### Activity
Transcribe all of the listing exactly.

————————

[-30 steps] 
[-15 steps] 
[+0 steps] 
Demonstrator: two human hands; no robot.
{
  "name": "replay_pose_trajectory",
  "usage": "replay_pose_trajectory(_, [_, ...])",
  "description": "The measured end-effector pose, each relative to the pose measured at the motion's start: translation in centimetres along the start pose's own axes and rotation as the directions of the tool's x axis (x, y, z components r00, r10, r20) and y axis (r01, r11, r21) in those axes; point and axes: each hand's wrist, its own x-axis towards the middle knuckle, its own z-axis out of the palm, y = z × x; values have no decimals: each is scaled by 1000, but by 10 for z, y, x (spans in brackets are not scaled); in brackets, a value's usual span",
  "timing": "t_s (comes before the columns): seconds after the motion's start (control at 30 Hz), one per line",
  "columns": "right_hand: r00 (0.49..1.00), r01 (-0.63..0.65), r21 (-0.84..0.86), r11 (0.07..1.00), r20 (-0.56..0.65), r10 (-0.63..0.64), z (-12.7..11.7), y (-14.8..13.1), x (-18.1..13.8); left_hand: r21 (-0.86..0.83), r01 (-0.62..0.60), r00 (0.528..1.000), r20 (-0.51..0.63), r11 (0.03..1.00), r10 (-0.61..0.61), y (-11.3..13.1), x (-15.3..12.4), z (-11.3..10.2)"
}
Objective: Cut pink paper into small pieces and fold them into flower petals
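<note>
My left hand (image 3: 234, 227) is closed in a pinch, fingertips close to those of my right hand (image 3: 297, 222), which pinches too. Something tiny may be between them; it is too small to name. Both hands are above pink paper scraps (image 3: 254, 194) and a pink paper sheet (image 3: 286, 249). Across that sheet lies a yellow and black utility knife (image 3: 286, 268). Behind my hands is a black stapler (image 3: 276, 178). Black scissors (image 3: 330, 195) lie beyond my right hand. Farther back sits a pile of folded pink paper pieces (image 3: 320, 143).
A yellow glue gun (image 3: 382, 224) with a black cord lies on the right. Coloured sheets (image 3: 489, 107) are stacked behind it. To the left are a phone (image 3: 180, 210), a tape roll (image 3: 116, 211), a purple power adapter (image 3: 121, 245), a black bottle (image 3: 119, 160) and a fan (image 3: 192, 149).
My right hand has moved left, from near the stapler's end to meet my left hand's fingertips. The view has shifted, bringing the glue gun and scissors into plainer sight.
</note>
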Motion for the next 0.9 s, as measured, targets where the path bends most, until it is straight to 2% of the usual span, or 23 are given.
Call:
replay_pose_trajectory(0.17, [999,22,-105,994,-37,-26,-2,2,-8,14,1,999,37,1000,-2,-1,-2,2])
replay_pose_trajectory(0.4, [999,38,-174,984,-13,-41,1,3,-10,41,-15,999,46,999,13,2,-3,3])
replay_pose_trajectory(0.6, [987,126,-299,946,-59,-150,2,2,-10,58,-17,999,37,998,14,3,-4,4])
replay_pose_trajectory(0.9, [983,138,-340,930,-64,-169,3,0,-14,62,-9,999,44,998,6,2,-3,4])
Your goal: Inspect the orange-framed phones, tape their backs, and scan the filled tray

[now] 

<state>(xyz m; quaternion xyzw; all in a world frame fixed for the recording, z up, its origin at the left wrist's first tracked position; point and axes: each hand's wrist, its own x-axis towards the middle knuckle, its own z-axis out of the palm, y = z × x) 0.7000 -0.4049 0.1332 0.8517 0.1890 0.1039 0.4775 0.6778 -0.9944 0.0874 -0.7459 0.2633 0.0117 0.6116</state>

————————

### Task answer
[-30 steps] 
[-15 steps] 
[+0 steps] 
Demonstrator: two human hands; no robot.
{
  "name": "replay_pose_trajectory",
  "usage": "replay_pose_trajectory(_, [_, ...])",
  "description": "The measured end-effector pose, each relative to the pose measured at the motion's start: translation in centimetres along the start pose's own axes and rotation as the directions of the tool's x axis (x, y, z components r00, r10, r20) and y axis (r01, r11, r21) in those axes; point and axes: each hand's wrist, its own x-axis towards the middle knuckle, its own z-axis out of the palm, y = z × x; values have no decimals: each is scaled by 1000, but by 10 for z, y, x (spans in brackets are not scaled); in brackets, a value's usual span",
  "timing": "t_s (comes before the columns): seconds after the motion's start (control at 30 Hz), one per line",
  "columns": "right_hand: r00 (0.49..1.00), r01 (-0.63..0.65), r21 (-0.84..0.86), r11 (0.07..1.00), r20 (-0.56..0.65), r10 (-0.63..0.64), z (-12.7..11.7), y (-14.8..13.1), x (-18.1..13.8); left_hand: r21 (-0.86..0.83), r01 (-0.62..0.60), r00 (0.528..1.000), r20 (-0.51..0.63), r11 (0.03..1.00), r10 (-0.61..0.61), y (-11.3..13.1), x (-15.3..12.4), z (-11.3..10.2)"
}
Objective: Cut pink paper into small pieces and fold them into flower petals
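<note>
My left hand (image 3: 234, 227) is closed in a pinch, fingertips close to those of my right hand (image 3: 297, 222), which pinches too. Something tiny may be between them; it is too small to name. Both hands are above pink paper scraps (image 3: 254, 194) and a pink paper sheet (image 3: 286, 249). Across that sheet lies a yellow and black utility knife (image 3: 286, 268). Behind my hands is a black stapler (image 3: 276, 178). Black scissors (image 3: 330, 195) lie beyond my right hand. Farther back sits a pile of folded pink paper pieces (image 3: 320, 143).
A yellow glue gun (image 3: 382, 224) with a black cord lies on the right. Coloured sheets (image 3: 489, 107) are stacked behind it. To the left are a phone (image 3: 180, 210), a tape roll (image 3: 116, 211), a purple power adapter (image 3: 121, 245), a black bottle (image 3: 119, 160) and a fan (image 3: 192, 149).
My right hand has moved left, from near the stapler's end to meet my left hand's fingertips. The view has shifted, bringing the glue gun and scissors into plainer sight.
</note>
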Motion for the next 0.9 s, as measured, targets where the path bends most, until it is straight to 2% of the usual span, or 23 are given.
Call:
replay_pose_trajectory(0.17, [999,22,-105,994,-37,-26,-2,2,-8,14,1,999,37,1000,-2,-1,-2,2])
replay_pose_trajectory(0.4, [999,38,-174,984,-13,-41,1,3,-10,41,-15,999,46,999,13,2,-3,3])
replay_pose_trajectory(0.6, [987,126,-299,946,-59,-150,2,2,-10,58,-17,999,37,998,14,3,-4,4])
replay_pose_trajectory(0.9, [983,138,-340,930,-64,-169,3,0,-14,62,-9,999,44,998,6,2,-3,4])
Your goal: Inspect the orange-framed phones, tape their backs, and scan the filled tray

[now] 

<state>(xyz m; quaternion xyzw; all in a world frame fixed for the recording, z up, its origin at the left wrist's first tracked position; point and axes: each hand's wrist, its own x-axis towards the middle knuckle, its own z-axis out of the palm, y = z × x) 0.7000 -0.4049 0.1332 0.8517 0.1890 0.1039 0.4775 0.6778 -0.9944 0.0874 -0.7459 0.2633 0.0117 0.6116</state>

The generated output is now complete.